Would you set down each line of the data below exactly?

▶ INPUT DATA:
__________________________________________________
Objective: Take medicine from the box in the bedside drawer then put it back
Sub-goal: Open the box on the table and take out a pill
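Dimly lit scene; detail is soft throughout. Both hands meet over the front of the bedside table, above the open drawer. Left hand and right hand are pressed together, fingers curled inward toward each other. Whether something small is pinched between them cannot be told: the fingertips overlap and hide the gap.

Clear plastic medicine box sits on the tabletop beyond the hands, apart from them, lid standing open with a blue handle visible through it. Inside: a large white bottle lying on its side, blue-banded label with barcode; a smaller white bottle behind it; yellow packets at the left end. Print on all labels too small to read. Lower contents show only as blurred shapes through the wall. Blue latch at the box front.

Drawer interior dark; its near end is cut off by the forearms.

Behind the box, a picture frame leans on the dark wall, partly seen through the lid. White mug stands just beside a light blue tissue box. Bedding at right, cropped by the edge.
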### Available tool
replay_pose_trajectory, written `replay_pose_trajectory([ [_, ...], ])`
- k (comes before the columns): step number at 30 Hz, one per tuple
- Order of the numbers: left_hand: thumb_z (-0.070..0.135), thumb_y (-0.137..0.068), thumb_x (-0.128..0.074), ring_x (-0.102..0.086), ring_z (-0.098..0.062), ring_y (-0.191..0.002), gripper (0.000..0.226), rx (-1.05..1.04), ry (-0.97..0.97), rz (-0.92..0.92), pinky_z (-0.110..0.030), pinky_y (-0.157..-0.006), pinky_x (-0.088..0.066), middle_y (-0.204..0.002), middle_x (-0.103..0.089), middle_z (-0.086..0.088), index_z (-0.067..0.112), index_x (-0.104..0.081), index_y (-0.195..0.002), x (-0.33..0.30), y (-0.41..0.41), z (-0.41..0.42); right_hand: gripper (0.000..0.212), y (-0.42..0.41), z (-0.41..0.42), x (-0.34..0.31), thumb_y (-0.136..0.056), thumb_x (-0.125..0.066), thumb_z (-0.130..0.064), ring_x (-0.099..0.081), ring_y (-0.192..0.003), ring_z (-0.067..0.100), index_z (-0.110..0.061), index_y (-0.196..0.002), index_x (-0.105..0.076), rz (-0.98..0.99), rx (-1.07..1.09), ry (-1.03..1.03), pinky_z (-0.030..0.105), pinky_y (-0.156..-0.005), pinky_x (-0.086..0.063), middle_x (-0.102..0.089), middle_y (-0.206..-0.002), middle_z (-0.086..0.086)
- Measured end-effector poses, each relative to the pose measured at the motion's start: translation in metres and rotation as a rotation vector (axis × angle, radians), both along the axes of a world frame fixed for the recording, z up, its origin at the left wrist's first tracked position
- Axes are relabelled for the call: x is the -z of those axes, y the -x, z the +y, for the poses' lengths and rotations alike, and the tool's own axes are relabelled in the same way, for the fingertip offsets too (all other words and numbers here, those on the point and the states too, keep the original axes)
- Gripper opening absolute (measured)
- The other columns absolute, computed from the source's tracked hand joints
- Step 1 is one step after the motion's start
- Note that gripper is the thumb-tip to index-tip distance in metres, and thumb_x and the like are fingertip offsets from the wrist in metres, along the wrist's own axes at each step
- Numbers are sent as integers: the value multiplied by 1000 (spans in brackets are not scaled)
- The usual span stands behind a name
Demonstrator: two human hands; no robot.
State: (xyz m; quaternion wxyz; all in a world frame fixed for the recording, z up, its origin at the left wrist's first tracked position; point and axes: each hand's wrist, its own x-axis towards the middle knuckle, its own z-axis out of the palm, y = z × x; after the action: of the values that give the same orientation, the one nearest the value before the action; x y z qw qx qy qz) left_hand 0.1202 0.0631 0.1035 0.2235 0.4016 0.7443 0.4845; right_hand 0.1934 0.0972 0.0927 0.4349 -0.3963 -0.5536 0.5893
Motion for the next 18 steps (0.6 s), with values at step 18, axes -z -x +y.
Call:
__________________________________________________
▶ WRITTEN ANSWER:
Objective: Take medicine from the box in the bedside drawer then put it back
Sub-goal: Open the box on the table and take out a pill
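Dimly lit scene; detail is soft throughout. Both hands meet over the front of the bedside table, above the open drawer. Left hand and right hand are pressed together, fingers curled inward toward each other. Whether something small is pinched between them cannot be told: the fingertips overlap and hide the gap.

Clear plastic medicine box sits on the tabletop beyond the hands, apart from them, lid standing open with a blue handle visible through it. Inside: a large white bottle lying on its side, blue-banded label with barcode; a smaller white bottle behind it; yellow packets at the left end. Print on all labels too small to read. Lower contents show only as blurred shapes through the wall. Blue latch at the box front.

Drawer interior dark; its near end is cut off by the forearms.

Behind the box, a picture frame leans on the dark wall, partly seen through the lid. White mug stands just beside a light blue tissue box. Bedding at right, cropped by the edge.
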### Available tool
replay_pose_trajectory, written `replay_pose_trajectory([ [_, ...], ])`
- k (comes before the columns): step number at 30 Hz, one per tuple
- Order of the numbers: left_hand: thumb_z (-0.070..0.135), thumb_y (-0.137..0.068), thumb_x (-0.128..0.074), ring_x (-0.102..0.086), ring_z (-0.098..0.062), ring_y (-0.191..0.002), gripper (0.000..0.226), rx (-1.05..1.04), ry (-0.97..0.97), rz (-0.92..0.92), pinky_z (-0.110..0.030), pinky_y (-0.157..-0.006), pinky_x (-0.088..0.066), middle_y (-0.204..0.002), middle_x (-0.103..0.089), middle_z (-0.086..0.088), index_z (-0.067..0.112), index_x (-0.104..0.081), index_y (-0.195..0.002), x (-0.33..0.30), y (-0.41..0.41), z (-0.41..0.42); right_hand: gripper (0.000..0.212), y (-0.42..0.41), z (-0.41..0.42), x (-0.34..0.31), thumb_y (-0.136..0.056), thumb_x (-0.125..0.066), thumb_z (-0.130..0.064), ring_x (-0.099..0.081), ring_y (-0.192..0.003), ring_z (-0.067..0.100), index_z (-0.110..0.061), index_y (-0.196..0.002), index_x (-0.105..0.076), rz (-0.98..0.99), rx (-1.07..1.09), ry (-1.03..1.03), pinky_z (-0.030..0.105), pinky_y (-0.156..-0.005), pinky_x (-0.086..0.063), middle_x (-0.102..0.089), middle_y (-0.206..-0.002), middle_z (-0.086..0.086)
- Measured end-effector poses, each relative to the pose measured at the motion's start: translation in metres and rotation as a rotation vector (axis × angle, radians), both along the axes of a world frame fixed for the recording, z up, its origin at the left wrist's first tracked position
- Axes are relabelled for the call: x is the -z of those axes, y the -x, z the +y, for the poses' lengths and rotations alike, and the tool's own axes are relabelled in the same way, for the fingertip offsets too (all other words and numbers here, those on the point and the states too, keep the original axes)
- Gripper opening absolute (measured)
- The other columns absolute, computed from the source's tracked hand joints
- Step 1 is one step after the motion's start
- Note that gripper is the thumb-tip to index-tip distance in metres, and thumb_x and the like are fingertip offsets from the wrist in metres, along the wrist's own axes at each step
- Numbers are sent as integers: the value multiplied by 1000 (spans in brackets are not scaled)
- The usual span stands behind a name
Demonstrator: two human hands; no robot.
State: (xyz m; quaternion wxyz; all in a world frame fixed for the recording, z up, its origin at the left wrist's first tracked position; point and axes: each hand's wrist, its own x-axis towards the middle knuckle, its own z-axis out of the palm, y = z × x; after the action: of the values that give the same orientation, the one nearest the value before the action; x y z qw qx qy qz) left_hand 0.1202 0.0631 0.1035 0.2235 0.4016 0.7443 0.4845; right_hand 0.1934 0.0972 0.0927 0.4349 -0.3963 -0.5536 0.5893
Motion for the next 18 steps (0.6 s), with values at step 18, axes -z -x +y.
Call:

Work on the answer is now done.